# [Problem]
Determine how many lines below contain the word "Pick", then write that number by itself.

# [Information]
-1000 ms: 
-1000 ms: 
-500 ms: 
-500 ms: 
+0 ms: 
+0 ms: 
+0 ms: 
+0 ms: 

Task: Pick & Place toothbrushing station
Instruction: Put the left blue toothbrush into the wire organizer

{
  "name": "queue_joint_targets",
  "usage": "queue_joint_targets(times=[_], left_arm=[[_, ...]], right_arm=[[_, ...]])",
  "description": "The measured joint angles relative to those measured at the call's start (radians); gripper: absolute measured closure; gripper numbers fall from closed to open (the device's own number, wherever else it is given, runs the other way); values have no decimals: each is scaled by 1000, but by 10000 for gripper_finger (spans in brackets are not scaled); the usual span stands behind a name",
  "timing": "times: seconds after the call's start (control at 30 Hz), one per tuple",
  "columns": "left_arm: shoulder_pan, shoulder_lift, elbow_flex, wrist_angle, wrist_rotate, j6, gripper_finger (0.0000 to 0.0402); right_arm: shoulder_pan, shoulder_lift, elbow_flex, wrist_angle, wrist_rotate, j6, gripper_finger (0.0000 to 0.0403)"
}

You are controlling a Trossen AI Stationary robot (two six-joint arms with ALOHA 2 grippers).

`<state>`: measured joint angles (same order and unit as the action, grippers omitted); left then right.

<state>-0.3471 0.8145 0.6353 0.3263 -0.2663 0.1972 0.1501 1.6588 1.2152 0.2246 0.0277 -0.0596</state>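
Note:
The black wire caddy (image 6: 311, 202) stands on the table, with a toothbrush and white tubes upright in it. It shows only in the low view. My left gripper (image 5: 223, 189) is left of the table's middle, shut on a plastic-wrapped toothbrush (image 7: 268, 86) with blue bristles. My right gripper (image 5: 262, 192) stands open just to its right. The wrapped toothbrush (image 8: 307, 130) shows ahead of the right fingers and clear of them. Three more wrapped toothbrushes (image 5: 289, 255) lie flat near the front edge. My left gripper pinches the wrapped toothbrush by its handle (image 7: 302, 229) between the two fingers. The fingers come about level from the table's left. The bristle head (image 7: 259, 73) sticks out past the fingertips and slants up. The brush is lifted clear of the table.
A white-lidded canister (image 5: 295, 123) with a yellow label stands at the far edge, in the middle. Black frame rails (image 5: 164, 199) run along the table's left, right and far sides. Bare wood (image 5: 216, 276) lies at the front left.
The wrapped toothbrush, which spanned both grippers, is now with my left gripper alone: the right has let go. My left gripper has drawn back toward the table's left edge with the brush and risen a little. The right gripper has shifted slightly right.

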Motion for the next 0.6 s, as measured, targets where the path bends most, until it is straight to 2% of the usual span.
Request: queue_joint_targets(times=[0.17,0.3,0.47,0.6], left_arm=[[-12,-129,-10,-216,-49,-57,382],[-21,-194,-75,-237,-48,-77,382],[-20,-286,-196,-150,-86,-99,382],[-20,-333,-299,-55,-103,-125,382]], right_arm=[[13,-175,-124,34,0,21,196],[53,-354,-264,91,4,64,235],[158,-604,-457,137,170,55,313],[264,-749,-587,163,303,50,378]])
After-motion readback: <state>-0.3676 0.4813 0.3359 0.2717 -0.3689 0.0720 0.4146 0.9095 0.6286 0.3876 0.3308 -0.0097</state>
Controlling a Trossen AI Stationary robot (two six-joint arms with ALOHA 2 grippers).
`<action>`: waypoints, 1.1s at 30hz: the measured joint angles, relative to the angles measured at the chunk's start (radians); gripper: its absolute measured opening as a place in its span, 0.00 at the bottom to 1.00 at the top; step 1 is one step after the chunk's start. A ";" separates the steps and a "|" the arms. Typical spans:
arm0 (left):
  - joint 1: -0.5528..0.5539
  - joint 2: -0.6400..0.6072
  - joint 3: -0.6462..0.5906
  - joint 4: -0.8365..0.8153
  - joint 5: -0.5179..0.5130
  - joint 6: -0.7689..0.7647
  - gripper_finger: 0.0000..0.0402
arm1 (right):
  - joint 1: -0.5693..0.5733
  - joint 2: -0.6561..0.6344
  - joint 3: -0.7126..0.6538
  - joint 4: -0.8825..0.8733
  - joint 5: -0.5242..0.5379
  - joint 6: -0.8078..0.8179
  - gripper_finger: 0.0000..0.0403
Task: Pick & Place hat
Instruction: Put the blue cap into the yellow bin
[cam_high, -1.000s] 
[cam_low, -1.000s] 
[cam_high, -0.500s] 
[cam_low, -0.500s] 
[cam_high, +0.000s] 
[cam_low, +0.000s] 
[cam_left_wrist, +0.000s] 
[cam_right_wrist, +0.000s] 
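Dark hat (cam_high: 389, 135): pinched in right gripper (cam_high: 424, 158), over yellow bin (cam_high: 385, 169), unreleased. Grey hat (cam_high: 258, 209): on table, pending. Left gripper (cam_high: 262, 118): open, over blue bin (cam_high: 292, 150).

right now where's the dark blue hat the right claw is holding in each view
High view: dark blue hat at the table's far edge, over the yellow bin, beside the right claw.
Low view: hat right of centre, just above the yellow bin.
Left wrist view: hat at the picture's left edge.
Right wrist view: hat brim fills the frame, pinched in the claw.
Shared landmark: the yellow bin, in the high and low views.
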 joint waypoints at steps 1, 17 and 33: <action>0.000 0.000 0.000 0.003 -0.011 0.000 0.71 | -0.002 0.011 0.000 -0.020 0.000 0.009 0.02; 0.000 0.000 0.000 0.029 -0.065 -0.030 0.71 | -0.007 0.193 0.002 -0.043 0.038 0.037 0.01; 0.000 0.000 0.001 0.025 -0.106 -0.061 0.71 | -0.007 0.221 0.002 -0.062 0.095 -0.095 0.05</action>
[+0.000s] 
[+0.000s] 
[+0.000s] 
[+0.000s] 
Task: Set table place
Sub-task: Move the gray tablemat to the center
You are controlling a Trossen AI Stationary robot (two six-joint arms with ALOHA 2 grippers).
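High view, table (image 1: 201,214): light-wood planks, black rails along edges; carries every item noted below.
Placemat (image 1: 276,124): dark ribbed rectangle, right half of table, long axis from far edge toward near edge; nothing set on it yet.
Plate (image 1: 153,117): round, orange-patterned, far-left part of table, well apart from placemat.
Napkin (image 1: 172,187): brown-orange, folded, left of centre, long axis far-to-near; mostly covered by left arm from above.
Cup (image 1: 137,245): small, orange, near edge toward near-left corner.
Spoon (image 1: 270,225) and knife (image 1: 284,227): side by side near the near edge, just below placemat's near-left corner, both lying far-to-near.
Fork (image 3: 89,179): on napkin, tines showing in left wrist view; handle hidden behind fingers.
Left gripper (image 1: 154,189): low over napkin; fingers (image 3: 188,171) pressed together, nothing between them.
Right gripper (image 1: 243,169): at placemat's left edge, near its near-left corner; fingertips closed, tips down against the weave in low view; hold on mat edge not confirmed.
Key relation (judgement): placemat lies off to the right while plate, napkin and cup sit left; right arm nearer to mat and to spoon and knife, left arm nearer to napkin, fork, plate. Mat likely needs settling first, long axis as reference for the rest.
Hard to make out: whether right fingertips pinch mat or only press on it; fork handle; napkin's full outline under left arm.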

# [Solution for this exercise]
2